軽い。その筈だ、作者がそもそも軽く書こうとしてるから。だけど、その軽さがね、軽やかな軽さじゃないんですよ。どっちかっていったら、軽々しい、の方だ。登場人物はどいつもこいつも、作者の手にかかって物語の中で奔走させられる駒に過ぎず、生みの親からいいように笑われてる。だから決して面白くない話ではないのに、何だかなあ……私の頭の中にはずっと、小賢しい、という言葉が張り付いていて消えませんでした。
テレビの2時間サスペンスの原作にするなら、結構面白くて何も考えずに笑えると思います。
谷家 幸子
評価:B
主人公の名前が「伊達秀吉」。大体において凝りすぎた名前はろくなことがないが、この場合は正解。世にも情けなくあわれでちゃらんぽらんなあんちゃんのそのおかしみが、この名前からにじみ出ている。そりゃあなあ、秀吉なんて名前付けられちゃった日にゃ悪さのひとつやふたつしたくなろうってもんだ。またその悪さがスケール小さくてさらに情けないんだが、妙な切実感もあってどうにも憎めないというか、だんだんこの無謀極まる誘拐劇を応援したくなってくる。

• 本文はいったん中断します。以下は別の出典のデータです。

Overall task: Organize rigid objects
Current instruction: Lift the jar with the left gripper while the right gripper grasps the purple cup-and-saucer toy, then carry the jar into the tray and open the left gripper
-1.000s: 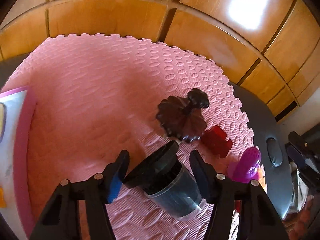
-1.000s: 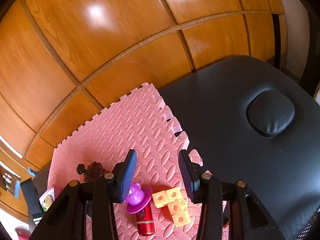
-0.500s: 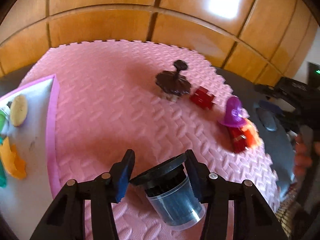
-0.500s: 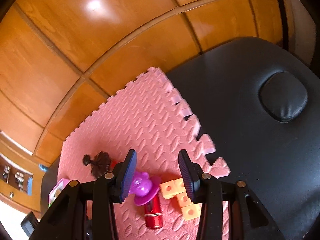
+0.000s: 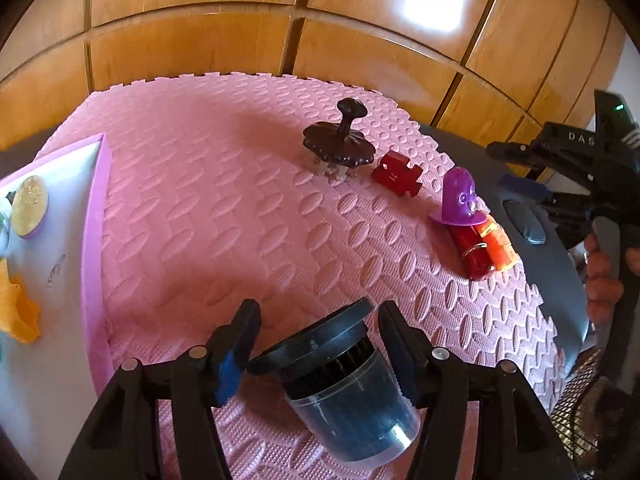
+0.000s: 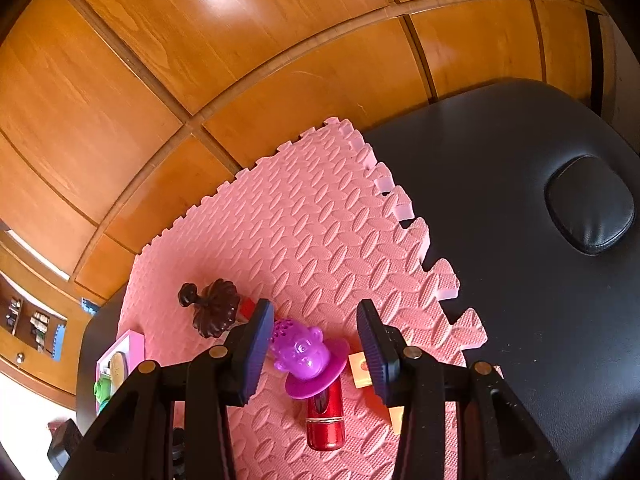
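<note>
Left jaws have just been easing apart, so they're spread now. The jar (image 5: 344, 392) sits between them at the near edge of the pink foam mat (image 5: 200, 208). It's on its side: smoky clear plastic body, black ribbed collar, flat black lid. The blue pad on one finger is right at the lid's rim, but I'm not squeezing it.

Right jaws are spread too, pinching nothing, over the mat's right side. Under them is a glossy purple toy (image 6: 304, 356) with a wide round brim. It sits on the end of a shiny red tube (image 6: 325, 420), with orange cubes (image 6: 360, 368) just beside it.

Further in on the mat are a dark brown fluted disc with a knob (image 5: 338, 146) and, close beside it, a chunky red block (image 5: 396, 172). A white tray (image 5: 94, 240) with a pink foam rim overlaps the mat's left edge. The mat has a leaf-like embossed texture and jigsaw edges, and it lies on a black padded leathery surface (image 6: 520, 280).
</note>
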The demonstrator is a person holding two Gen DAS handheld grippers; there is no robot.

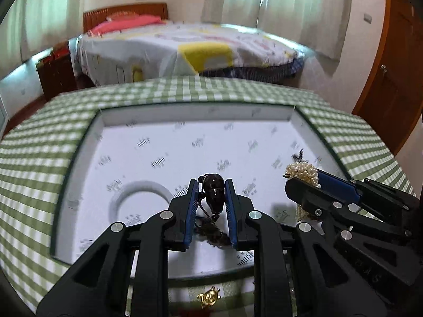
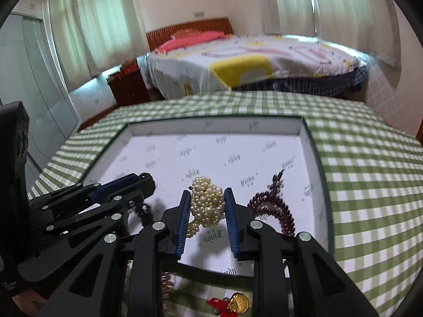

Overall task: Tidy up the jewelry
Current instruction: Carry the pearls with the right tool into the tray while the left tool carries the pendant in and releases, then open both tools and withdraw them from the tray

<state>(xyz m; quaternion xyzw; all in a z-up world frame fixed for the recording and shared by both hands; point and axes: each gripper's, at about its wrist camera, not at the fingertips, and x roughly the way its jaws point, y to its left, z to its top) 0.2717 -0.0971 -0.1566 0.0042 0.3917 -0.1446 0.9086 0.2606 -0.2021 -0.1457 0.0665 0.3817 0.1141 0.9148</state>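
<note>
Midway, by the look. Left tongs [image 1: 211, 206] clamped on dark pendant [image 1: 215, 194], right tongs [image 2: 207, 212] clamped on pearls [image 2: 207, 204], both over box [image 2: 211, 128]. Garnet beads [image 2: 275, 207] already inside, right of pearls. Gold charm [image 1: 210, 297] waiting outside, behind left tongs.

Soft daylight through curtains [image 2: 87, 26]; motion blur throughout, strong fisheye bending at edges.
</note>
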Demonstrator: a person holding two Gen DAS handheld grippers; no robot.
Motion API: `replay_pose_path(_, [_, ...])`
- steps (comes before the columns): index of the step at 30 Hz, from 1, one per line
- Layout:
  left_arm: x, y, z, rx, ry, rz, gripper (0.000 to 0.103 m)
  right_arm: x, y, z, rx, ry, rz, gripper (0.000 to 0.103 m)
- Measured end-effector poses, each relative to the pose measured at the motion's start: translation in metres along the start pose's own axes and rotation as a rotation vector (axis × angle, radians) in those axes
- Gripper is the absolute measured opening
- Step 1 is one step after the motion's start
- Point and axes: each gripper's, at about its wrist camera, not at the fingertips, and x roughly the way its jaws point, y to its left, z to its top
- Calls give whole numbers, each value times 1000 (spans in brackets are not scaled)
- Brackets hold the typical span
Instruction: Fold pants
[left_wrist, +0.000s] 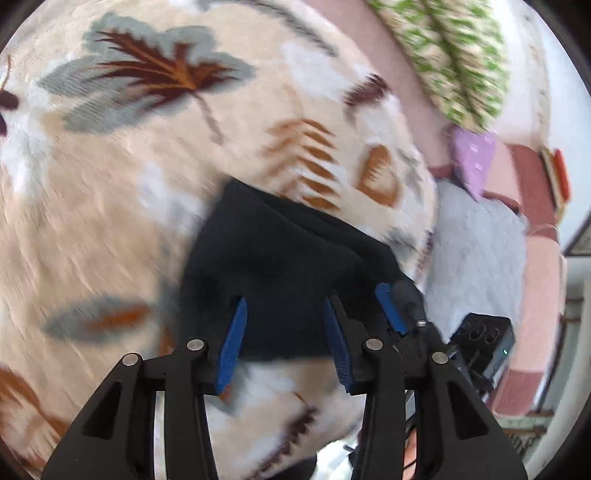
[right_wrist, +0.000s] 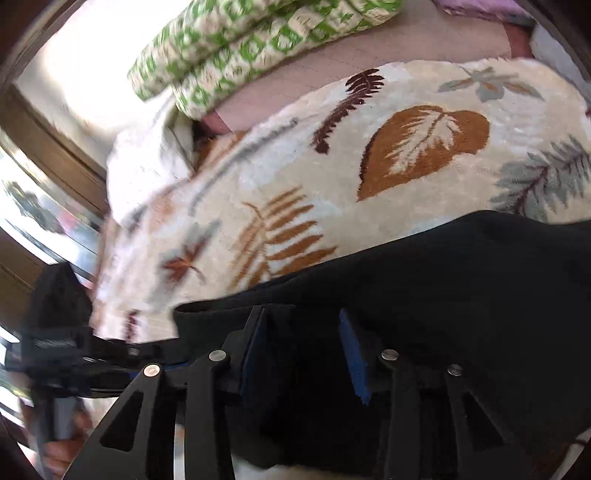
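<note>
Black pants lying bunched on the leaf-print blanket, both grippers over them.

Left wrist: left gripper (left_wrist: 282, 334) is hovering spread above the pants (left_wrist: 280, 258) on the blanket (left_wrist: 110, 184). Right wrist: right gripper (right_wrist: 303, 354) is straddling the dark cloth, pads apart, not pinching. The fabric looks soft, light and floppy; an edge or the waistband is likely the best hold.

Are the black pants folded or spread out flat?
Folded: the black pants form a compact, layered bundle on the leaf-patterned blanket.
</note>
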Motion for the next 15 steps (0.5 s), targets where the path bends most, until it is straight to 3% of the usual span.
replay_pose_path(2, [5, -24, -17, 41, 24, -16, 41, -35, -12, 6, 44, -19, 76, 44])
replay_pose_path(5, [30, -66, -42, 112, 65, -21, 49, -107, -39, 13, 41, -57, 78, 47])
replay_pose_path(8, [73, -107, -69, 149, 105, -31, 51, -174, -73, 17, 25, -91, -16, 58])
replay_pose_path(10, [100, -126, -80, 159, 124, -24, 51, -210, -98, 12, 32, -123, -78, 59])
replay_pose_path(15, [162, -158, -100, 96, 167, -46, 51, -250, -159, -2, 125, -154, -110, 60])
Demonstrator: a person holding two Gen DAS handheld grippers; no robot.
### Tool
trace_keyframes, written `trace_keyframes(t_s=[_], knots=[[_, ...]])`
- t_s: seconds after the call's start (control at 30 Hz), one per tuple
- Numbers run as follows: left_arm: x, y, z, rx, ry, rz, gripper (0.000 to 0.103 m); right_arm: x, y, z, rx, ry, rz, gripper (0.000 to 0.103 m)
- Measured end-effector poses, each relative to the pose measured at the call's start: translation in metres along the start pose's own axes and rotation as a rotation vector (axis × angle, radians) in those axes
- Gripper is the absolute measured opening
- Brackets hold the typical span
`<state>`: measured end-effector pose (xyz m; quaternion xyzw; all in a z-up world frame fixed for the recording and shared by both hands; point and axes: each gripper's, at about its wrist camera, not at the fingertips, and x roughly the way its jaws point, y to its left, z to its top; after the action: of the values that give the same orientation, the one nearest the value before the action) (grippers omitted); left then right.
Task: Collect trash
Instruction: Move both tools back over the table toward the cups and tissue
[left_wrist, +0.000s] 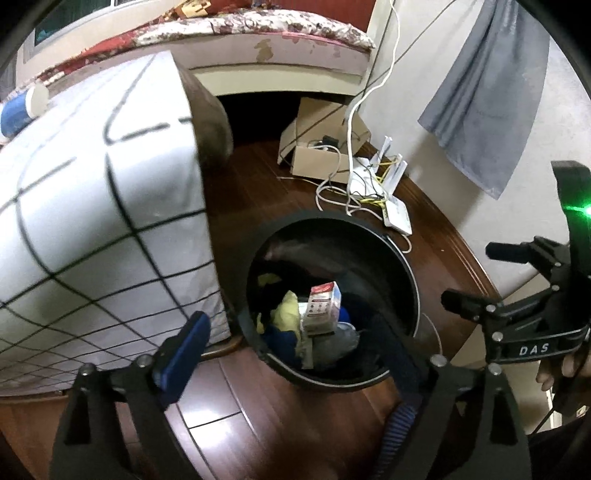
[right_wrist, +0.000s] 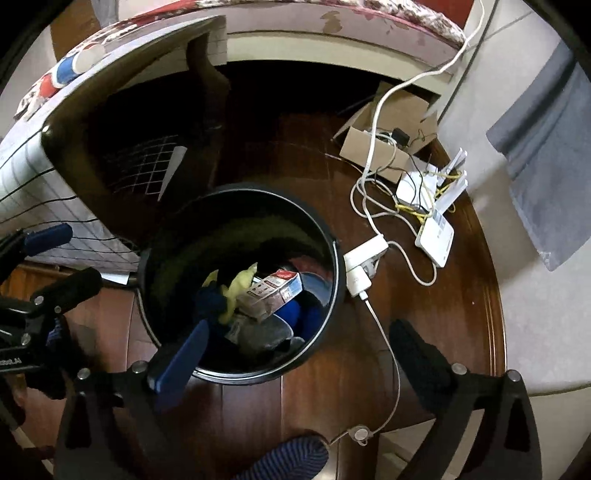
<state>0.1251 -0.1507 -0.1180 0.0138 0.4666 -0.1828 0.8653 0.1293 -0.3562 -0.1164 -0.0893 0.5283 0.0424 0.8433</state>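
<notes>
A black round trash bin (left_wrist: 402, 273) (right_wrist: 334, 280) stands on the wooden floor. Inside lie a small red-and-white carton (left_wrist: 322, 306) (right_wrist: 273, 290), a yellow crumpled piece (left_wrist: 286, 310) (right_wrist: 240, 282) and blue and grey trash. My left gripper (left_wrist: 295, 343) is open and empty above the bin's near rim; it also shows at the left of the right wrist view (right_wrist: 59, 254). My right gripper (right_wrist: 299, 339) is open and empty over the bin; it shows at the right of the left wrist view (left_wrist: 476, 273).
A table with a white gridded cloth (left_wrist: 92, 206) (right_wrist: 22, 173) stands left of the bin. A cardboard box (left_wrist: 325, 147) (right_wrist: 380, 144), white routers (left_wrist: 395, 210) (right_wrist: 436, 232), cables and a charger (right_wrist: 360, 275) lie on the floor to the right. A grey cloth (left_wrist: 480, 92) hangs on the wall.
</notes>
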Motion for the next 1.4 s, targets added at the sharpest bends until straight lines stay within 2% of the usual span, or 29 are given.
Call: trace_keyframes(t_s=[0.1, 0.4, 0.8, 1.1, 1.4], knots=[[-0.011, 0.0, 0.0, 0.015, -0.02, 0.026, 0.102, -0.006, 0.006, -0.001, -0.019, -0.016, -0.006, 0.102], [-0.034, 0.007, 0.001, 0.027, -0.058, 0.075, 0.102, -0.023, 0.021, 0.001, -0.055, -0.045, 0.004, 0.102], [-0.066, 0.027, 0.004, -0.018, -0.127, 0.152, 0.102, -0.049, 0.04, 0.01, -0.066, -0.119, 0.036, 0.102], [-0.094, 0.055, 0.015, -0.055, -0.199, 0.207, 0.102, -0.084, 0.066, 0.039, -0.097, -0.269, 0.077, 0.102], [-0.117, 0.109, 0.021, -0.13, -0.243, 0.271, 0.102, -0.09, 0.106, 0.077, -0.126, -0.321, 0.132, 0.102]])
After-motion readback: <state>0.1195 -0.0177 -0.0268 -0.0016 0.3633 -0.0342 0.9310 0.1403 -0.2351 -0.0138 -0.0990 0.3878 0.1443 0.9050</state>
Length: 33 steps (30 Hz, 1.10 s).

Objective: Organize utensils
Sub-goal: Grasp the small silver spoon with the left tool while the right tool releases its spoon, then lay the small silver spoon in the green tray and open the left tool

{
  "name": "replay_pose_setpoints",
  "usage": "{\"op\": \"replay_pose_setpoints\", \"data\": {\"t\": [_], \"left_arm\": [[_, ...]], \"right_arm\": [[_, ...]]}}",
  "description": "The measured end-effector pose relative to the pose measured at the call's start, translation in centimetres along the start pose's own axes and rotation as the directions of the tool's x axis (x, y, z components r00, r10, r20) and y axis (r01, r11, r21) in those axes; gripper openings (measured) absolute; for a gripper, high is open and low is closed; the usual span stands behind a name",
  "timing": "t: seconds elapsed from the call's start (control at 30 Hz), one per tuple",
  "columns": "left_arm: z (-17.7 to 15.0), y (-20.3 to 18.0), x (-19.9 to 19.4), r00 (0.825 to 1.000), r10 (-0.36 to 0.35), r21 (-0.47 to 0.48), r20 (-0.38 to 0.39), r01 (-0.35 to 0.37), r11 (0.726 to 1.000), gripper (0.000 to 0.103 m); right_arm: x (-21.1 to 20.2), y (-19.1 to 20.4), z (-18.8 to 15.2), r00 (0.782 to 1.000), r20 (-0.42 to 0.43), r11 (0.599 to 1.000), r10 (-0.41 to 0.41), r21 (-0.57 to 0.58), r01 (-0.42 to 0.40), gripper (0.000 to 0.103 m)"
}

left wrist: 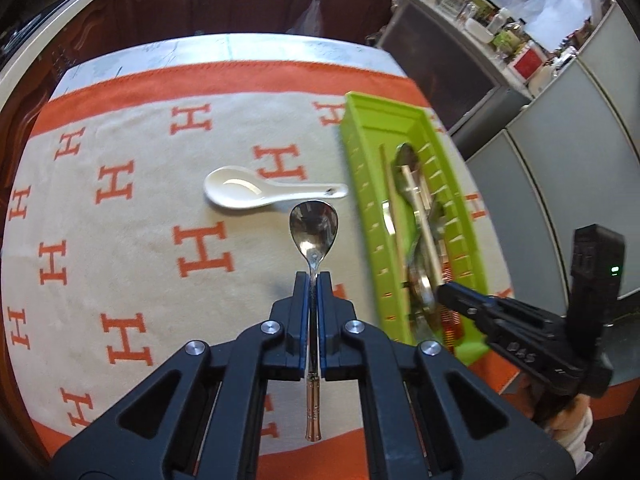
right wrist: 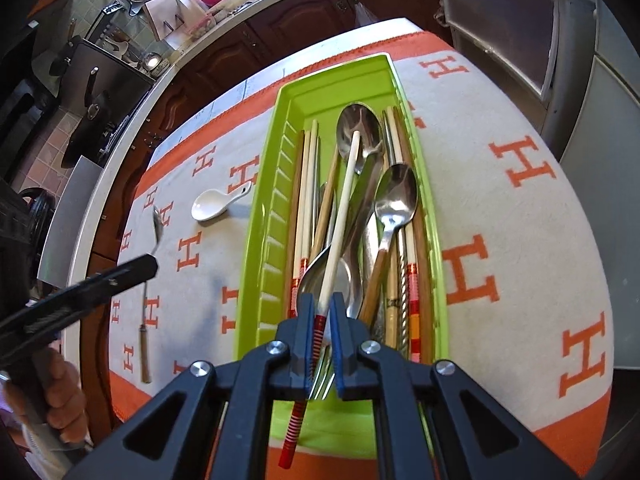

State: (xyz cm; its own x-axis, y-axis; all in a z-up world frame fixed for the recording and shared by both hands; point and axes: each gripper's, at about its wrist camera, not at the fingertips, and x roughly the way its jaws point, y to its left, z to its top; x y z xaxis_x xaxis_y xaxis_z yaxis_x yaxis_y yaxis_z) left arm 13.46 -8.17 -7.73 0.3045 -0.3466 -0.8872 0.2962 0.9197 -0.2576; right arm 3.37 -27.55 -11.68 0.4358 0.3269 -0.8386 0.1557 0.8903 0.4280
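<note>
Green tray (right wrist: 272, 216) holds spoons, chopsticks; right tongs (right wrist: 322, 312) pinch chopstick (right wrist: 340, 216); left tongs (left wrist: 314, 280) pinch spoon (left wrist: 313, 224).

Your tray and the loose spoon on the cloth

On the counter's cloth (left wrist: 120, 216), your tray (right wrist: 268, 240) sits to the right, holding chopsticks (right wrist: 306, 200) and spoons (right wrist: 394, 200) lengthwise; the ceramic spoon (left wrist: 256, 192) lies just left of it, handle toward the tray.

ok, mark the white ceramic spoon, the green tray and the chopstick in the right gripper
white ceramic spoon (left wrist: 236, 190): left wrist view, on its bowl.
green tray (right wrist: 266, 248): right wrist view, on its left wall.
chopstick (right wrist: 340, 216): right wrist view, on its pale shaft.
</note>
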Motion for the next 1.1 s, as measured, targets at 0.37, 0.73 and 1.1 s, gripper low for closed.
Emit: {"op": "replay_pose_setpoints", "data": {"t": [0.37,0.73,1.1], "left_arm": [[3.4,-7.2,1.1,0.995,-0.093,0.064,-0.023,0.094,0.994,0.002],[4.0,-9.2,4.8,0.996,-0.041,0.071,-0.075,0.046,0.996,0.002],[2.3,-6.6,2.9,0.998,0.035,0.076,-0.048,-0.031,0.997,0.002]], "right_arm": [[0.5,-1.4,2.4,0.996,0.039,0.997,-0.078,-0.004,0.078,0.007],[-2.0,-2.9,1.3,0.997,0.068,0.997,-0.033,0.070,0.029,0.007],[-2.4,-0.9,0.9,0.997,0.079,1.000,-0.027,0.006,0.026,0.007]]}}
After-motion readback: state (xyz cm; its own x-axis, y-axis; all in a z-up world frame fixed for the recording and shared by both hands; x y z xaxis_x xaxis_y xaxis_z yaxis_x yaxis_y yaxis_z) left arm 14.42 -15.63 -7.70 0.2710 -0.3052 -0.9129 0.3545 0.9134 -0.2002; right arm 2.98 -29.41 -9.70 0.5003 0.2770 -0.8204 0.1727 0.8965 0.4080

秀吉を追うやくざがまぬけすぎて、こんな怖くないやくざいるかよ?てな突っ込みを入れたくなる辺りはご愛嬌だが、これもやっぱり正解なんだろう。かっこいい人が誰ひとりとして登場しないというのが素晴らしい。唯一苦みばしってるヤマタ組ナンバー2桜田にしたって、6歳のお子様に「チェリーちゃん」なんて言われちゃってるし。
中川 大一
評価:A
あ〜、おもしろかった。『未確認家族』は殺伐たる引きつり笑い。こっちはほのぼのしみじみ笑い。やっぱこっちの方がいいやね。もっとも、キズはいくつか指摘できるだろう。香港マフィアのボスである王宗華は、酷薄ながら笑いを誘うユニークなキャラクターだ。その彼が、後段で主人公に施す処遇の理由は、やはり偶然に頼りすぎだろう。もう一つ。誘拐された子供の伝助は、常に主人公の緊張を解きほぐす緩衝剤の役割を果たしている。それがユーモア・ミステリたる本書の基調を形作っているわけだが、いつもとぼけた反応を返してくるので単調な感じがする。伝助が風邪を引くシーンはあるけれど、精神的にももうちょっと不安定になっていいんじゃないか。でも、何はともあれこの路線、私は断固支持!
仲田 卓央
評価:C
さえない中年男が人生最後の大勝負にと誘拐した子供は、埼玉県最大のやくざの一人息子だった……、という設定はありがちといえばありがちだが、それでもなかなかに読ませる。コメディーだから当然なのだが、明るいのが良い。主人公の中年男をじっくり眺めてみれば、この喜劇は本質的には暗い、ということが良くわかるのだが、この暗い喜劇を作者は強引な手法で明るいほうへと引っ張って行く。この手口は買えないが、志は買い。本来ならもっと魅了的に描けるはずのヤクザの面々が活きていないとか、やたらと濫発される擬音語が不愉快とか、ケチをつけたい場所は数多い。しかしこのご時世、コメディーで勝負してやろうという作家の志には拍手を送りたい。